THE DESERT” is a meditation on the abyss, following the theme of “Errand into the Wilderness” established by Samuel Danforth. Just as Moses, John the Baptist and Jesus were tempted in the desert, humanity is tested by the wilderness. Civilization is a thin layer covering human nature, sometimes successfully, sometimes not; and in itself, even civilization is not as civilized as it claims, and shares more with its supposed opposite, barbarism. Just as Goethe’s Faust exclaims that two souls are living inside him (“Zwei Seelen wohnen, ach! in meiner Brust”), humanity is drawn between good and evil, sin and virtue, easy and hard, success and failure, Thanatos (death wish) and Eros (life wish). We begin with descriptions of landscape and nature, (Acts I and II), warfare (Act III), civilization (Act IV) and conclude with reflections on the life of the soul (Act V).
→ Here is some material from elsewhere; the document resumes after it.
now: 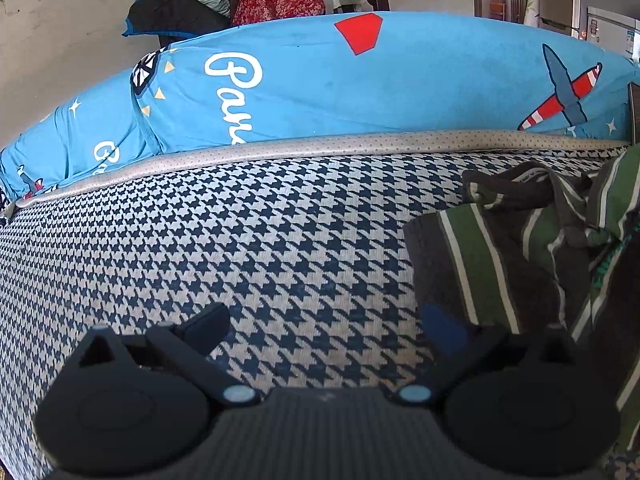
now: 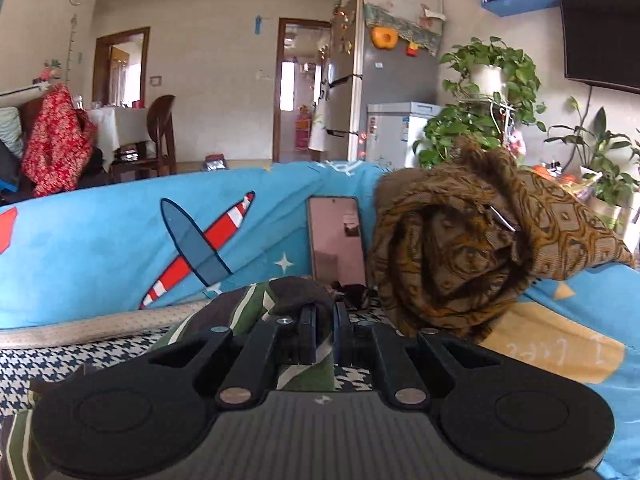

THE SEA” opens with reflections on the origin of life in the seas (Act I), then continues on to marine life (Act II), mythology (Act III), the Age of Discovery (Act IV), colonization and genocide (Act V), and a somewhat bittersweet ending. The juxtaposition of the optimism of discovery, and the realization of the moral failure of the colonialist enterprise belong together, and cannot be resolved, but in talking about them together, at least the story itself is being told in a more complex way, hopefully. It needs to be told in order to shape a better future after lessons hopefully learnt.

THE STARS” continues with the theme of discovery. It begins with reflections on physics (Act I), continuing to descriptions of the planets (Act II), mythology (Act III), astronomical discoveries (Act IV), and concludes with further meditations on scientific themes (Act V). The intersection of mythology and science is supposed to illustrate not just the triumph of science, but also to recontextualize the mythological approaches within an early pre-scientific framework. We know so much more now than we ever knew in the history of humankind; yet future generations will probably know even more than us, and look at us as primitive, even though we tried our very best. This perspective should humble us and generate and sustain a deep sense of respect for the achievements of the past, however imperfect the results may have been in today’s eyes. Yet where science still sometimes fails today, mythology has been succeeding till now, and probably will continue to succeed in the future: in inspiring us, in telling fantastic stories that weave a tale of universal importance into the intimate need of human beings to situate ourselves within a world that has other priorities than our own individual happiness or even survival.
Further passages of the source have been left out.